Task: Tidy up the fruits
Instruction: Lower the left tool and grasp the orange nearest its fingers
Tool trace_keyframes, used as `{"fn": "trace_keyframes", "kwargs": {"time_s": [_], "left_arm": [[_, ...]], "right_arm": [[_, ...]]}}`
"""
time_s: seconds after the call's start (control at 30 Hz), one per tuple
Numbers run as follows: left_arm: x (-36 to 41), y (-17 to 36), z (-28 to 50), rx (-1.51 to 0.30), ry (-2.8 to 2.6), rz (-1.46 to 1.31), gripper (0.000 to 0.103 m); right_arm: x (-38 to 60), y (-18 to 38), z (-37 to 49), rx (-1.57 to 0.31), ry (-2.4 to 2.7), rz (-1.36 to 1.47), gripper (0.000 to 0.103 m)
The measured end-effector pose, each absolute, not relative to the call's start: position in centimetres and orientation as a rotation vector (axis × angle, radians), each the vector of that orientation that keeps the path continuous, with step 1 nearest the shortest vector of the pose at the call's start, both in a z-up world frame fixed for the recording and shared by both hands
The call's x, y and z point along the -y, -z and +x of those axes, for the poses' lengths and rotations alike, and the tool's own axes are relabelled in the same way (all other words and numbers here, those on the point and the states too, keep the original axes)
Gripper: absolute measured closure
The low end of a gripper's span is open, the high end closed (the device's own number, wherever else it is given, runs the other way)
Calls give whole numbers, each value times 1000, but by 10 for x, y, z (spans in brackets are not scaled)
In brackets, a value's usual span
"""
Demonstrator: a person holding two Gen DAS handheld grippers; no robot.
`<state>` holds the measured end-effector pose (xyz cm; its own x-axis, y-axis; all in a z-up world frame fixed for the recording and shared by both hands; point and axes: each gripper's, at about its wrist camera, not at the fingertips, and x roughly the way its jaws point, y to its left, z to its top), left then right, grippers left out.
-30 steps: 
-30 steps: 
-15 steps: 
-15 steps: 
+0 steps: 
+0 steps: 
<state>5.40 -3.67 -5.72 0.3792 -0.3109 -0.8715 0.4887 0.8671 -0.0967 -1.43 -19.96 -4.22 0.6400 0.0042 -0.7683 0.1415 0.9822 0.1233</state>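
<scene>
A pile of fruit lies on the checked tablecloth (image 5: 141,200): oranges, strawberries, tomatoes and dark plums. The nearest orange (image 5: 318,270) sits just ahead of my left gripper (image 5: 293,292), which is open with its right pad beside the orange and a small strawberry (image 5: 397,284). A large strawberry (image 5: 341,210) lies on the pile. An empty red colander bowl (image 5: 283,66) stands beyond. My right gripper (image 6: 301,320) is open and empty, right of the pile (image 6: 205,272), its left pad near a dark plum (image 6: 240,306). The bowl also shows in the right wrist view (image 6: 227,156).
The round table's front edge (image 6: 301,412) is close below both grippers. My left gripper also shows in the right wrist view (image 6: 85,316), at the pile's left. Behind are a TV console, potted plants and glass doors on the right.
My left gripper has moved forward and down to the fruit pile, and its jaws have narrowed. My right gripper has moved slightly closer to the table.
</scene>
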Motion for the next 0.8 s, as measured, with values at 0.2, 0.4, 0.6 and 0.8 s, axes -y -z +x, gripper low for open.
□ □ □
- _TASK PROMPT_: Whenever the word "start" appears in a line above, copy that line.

- _YOUR SOLUTION_:
time_s: seconds after the call's start (control at 30 Hz), one per tuple
The measured end-effector pose, each absolute, not relative to the call's start: position in centimetres and orientation as a rotation vector (axis × angle, radians), each the vector of that orientation that keeps the path continuous, with step 1 nearest the shortest vector of the pose at the call's start, both in a z-up world frame fixed for the recording and shared by both hands

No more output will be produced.